**Problem statement**
Find the lines in the records below that contain "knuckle", and report each of them.

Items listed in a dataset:
● ● ● ● ●

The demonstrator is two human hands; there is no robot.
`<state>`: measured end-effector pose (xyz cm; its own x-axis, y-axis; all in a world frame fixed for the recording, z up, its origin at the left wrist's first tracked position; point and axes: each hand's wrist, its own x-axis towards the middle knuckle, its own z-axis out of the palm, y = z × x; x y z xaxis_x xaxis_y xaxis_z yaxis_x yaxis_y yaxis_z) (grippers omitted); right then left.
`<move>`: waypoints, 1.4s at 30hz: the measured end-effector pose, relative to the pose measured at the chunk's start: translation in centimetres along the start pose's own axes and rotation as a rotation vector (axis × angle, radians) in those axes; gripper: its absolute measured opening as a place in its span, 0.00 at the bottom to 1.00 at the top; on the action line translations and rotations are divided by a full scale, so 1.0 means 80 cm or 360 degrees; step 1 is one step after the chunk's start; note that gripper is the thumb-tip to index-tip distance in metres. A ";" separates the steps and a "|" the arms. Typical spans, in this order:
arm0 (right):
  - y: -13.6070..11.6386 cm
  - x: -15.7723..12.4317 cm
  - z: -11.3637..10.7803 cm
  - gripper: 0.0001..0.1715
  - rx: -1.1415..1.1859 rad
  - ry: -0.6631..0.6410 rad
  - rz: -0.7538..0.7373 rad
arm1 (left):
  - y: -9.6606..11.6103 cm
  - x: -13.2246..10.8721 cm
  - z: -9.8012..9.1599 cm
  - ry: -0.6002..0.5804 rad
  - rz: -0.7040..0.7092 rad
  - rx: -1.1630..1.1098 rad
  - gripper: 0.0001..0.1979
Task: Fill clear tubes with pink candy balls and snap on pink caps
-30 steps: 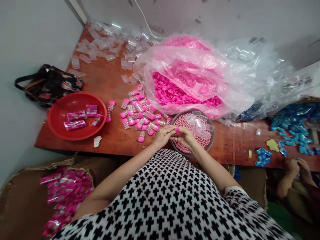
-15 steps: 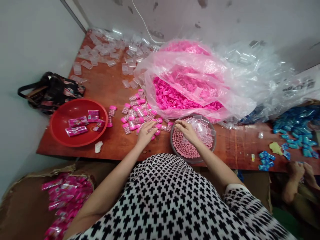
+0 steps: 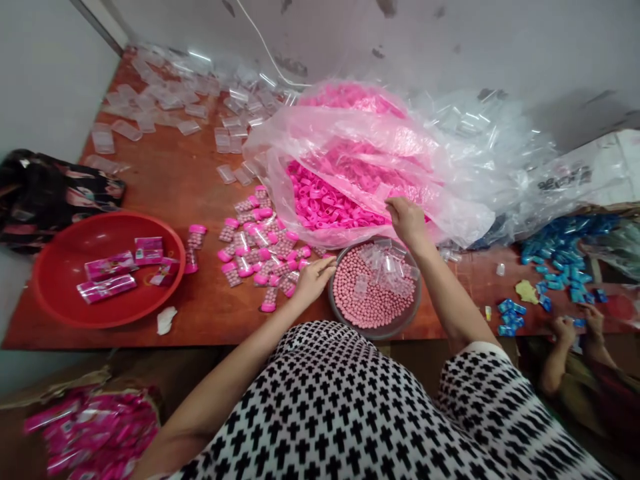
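My left hand (image 3: 314, 280) is at the left rim of a grey bowl (image 3: 336, 308), its fingers drawn together; whatever they hold, if anything, I cannot make out. The bowl holds small pink beads (image 3: 373, 307) with several clear plastic containers (image 3: 393, 270) on top. Over the front of a clear plastic bag (image 3: 270, 160) full of pink plastic caps (image 3: 325, 203), my right hand (image 3: 407, 220) has its fingers pinched, their contents too small to see. Left of my left hand lies a pile of bead-filled bottles with pink caps (image 3: 260, 243).
A red basin (image 3: 55, 300) with pink packets (image 3: 107, 288) stands on the left, beside a black bag (image 3: 65, 193). Clear containers (image 3: 165, 93) lie behind. Pink packets (image 3: 95, 427) fill a box below. At right, another person's hands (image 3: 580, 330) work near blue packets (image 3: 555, 253).
My right hand has moved up and away from the bowl to the bag of caps. My left hand has shifted from over the bottles to the bowl's rim. The view has shifted.
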<state>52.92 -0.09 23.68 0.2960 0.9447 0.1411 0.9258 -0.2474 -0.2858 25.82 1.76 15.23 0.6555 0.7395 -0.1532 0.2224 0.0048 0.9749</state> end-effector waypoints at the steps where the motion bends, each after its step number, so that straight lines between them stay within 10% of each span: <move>1: 0.010 0.013 0.001 0.18 -0.0159 -0.0040 -0.0129 | 0.003 0.002 0.004 -0.0021 0.0012 -0.0002 0.16; 6: 0.038 0.067 0.015 0.21 -0.0655 -0.0420 -0.0569 | 0.014 0.006 0.011 -0.0072 0.0012 0.0051 0.15; 10: 0.037 0.065 0.007 0.15 -0.0598 -0.0328 -0.0478 | 0.009 0.001 0.008 -0.0030 -0.0015 0.0110 0.15; 14: 0.009 -0.007 -0.018 0.17 -0.0295 -0.0278 -0.0114 | 0.002 -0.004 0.021 -0.0149 -0.0041 0.0209 0.15; 20: -0.037 -0.179 0.023 0.08 -0.0181 -0.1387 0.0333 | 0.013 0.007 0.067 -0.0480 -0.0068 0.0817 0.17; 28: -0.061 -0.225 0.132 0.17 0.0060 -0.0955 0.0577 | 0.006 0.014 0.095 -0.0692 -0.0139 0.1010 0.12; 32: -0.054 -0.234 0.137 0.19 0.0487 -0.0636 0.0673 | 0.005 0.007 0.087 -0.0654 0.0031 0.0752 0.19; 36: -0.050 -0.243 0.128 0.19 0.1657 -0.0092 0.0881 | 0.001 -0.003 0.075 -0.0412 0.0111 0.0478 0.22; 42: -0.061 -0.235 0.115 0.22 0.2212 -0.0040 0.1091 | -0.017 -0.012 0.074 -0.0432 0.0040 0.0182 0.23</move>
<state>40.68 -14.67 13.72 0.5403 0.7447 -0.3918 -0.3247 -0.2451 -0.9135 29.18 -2.93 13.08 0.8276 0.5310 -0.1818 0.2734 -0.0985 0.9568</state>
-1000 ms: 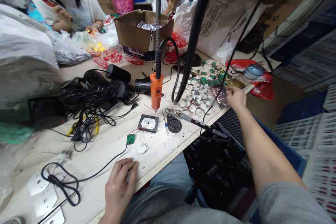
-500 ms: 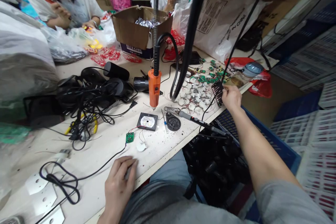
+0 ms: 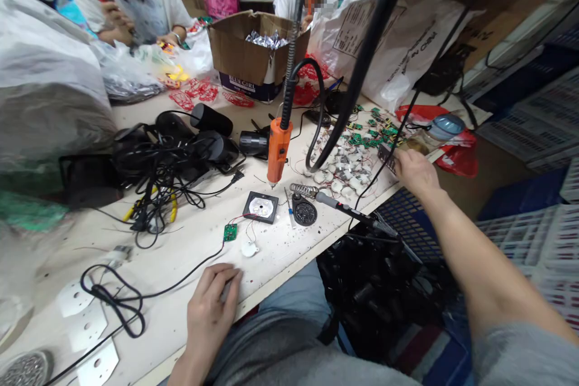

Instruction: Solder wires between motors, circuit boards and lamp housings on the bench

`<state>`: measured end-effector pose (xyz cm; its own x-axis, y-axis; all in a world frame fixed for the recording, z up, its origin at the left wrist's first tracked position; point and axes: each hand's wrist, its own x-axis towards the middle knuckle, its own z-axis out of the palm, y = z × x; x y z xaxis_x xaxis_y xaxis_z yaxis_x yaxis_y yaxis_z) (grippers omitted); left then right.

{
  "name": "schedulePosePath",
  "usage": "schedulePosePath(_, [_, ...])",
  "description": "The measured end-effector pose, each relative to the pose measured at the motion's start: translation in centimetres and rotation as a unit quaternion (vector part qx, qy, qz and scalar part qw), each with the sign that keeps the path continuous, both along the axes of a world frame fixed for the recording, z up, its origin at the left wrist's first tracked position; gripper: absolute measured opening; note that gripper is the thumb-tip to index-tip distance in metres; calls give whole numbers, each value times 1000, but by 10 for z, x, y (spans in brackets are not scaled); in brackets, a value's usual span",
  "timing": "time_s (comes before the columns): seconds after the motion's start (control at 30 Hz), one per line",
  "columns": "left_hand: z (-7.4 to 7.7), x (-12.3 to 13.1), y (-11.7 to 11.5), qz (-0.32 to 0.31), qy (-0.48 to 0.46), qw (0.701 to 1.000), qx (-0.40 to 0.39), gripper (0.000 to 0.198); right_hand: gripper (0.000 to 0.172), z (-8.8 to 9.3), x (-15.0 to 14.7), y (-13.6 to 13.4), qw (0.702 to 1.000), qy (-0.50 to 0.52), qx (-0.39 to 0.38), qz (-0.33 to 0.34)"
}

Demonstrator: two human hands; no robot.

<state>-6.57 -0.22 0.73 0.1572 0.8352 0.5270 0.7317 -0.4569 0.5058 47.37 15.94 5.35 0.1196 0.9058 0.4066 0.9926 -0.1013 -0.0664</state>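
Observation:
My left hand (image 3: 213, 298) rests at the table's front edge, fingers loosely bent and apart, holding nothing visible. Just beyond it lie a white round disc (image 3: 249, 248) on thin wires, a small green circuit board (image 3: 230, 232) with a black cord, and a square black housing (image 3: 261, 207) with a pale round centre. Out to the right, my right hand (image 3: 418, 174) is closed on the edge of a flat dark panel (image 3: 386, 158) marked with light rows. That panel is beside a pile of white discs (image 3: 346, 172); my fingers partly hide it.
An orange electric screwdriver (image 3: 278, 151) hangs over the table. A soldering iron (image 3: 344, 209) sits in its coiled stand (image 3: 304, 211). Black lamp-like parts and cords (image 3: 174, 145) crowd the left, with metal plates (image 3: 85, 325) nearer. Two people work opposite, behind a cardboard box (image 3: 246, 60).
The view has shifted, so the table things appear farther right. My right hand still grips the dark panel, which now shows less of its face. My left hand stays resting.

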Motion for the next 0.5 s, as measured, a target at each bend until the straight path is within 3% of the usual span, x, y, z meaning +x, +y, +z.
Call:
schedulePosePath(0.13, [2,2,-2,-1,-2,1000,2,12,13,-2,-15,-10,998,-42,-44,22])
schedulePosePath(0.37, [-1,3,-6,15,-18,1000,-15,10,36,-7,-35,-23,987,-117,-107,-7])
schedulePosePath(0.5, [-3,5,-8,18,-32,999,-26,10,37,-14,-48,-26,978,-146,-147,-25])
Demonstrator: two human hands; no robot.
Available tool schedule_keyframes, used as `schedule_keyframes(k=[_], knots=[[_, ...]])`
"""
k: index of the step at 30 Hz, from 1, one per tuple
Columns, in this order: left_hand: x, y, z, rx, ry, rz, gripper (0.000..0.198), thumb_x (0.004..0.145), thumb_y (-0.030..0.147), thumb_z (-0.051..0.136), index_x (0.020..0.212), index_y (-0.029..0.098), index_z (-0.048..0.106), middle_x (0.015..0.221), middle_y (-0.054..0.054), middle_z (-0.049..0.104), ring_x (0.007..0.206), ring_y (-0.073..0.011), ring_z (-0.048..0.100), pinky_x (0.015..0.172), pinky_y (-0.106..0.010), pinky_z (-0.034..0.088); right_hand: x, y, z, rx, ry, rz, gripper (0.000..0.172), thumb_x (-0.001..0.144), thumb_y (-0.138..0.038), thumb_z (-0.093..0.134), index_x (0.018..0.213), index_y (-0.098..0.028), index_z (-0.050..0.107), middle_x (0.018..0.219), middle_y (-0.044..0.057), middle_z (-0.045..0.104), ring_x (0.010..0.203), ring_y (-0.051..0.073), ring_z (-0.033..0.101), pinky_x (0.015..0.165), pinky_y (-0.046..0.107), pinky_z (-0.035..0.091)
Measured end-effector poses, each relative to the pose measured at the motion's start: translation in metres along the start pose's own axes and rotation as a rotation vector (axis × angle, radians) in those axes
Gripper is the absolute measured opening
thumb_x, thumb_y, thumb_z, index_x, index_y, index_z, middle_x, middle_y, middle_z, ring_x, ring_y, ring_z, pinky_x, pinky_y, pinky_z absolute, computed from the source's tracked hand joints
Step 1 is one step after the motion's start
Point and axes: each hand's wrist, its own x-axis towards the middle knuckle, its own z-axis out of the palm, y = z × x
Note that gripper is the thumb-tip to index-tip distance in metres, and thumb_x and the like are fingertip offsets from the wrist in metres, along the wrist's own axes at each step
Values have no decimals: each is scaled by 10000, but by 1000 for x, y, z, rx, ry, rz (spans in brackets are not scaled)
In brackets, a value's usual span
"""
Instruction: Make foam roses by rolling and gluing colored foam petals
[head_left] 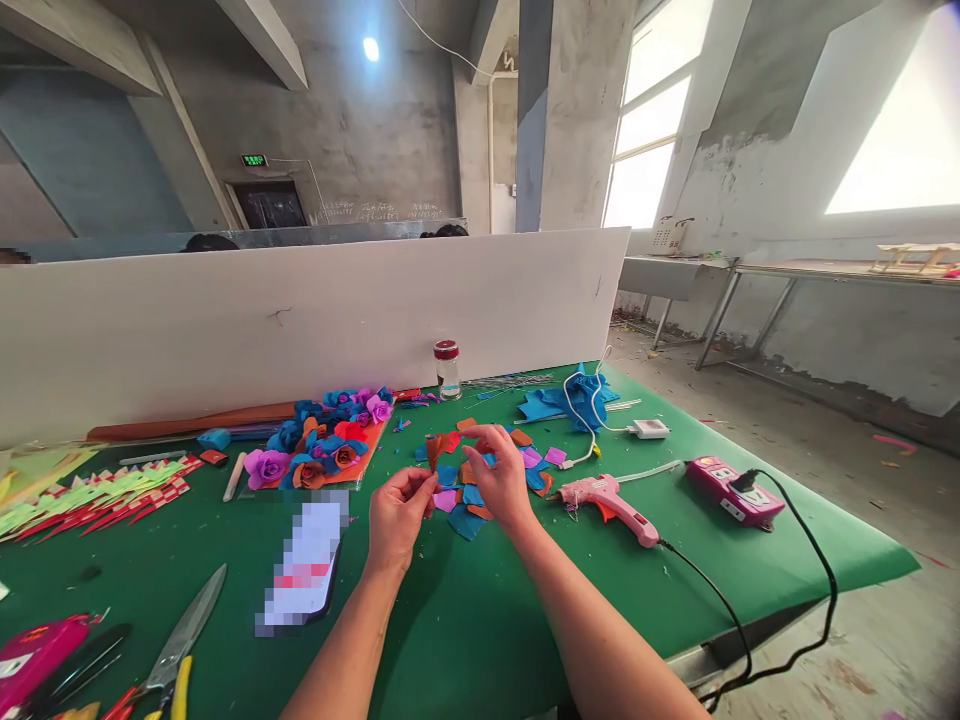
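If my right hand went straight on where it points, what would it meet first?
Your right hand would probably meet the red piece first, just beyond it to the left; depth is unclear, so it might pass above.

Loose petals and flowers appear as matt paper; the blue sheets are crumpled, paper-like and likewise dull. The glue gun shows smooth pink plastic, the power strip glossy magenta plastic. The shears have bare metal blades and smooth yellow, plastic-looking handles. The jar is clear and shiny, glass or plastic indistinguishable, with a glossy red lid. The bench has a smooth green surface; the white panel is smooth and matt, the wall rough concrete.
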Motion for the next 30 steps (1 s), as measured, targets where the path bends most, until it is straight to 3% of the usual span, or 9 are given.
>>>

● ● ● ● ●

**The completed task**
`<state>`: measured end-effector pose (xyz cm; its own x-axis, y-axis; all in a world frame fixed for the recording, z up, its origin at the left wrist's first tracked position; point and axes: each hand's wrist, its own x-axis towards the middle knuckle, its own z-axis out of the palm, y = z × x; x y z xaxis_x xaxis_y xaxis_z yaxis_x yaxis_y yaxis_z) (grippers omitted); right then left.
`<state>`: measured end-effector pose (xyz cm; its own x-axis, y-axis; all in a world frame fixed for the recording, z up, its origin at the left wrist's first tracked position; point and axes: each hand's wrist, its own x-axis towards the middle knuckle, its own z-axis out of the palm, y = z × x; x y z xaxis_x xaxis_y xaxis_z yaxis_x yaxis_y yaxis_z) (grippers omitted); left then right.
Point and axes: each hand's wrist, its own x-axis towards the middle knuckle, its own z-axis out of the palm, y = z × x

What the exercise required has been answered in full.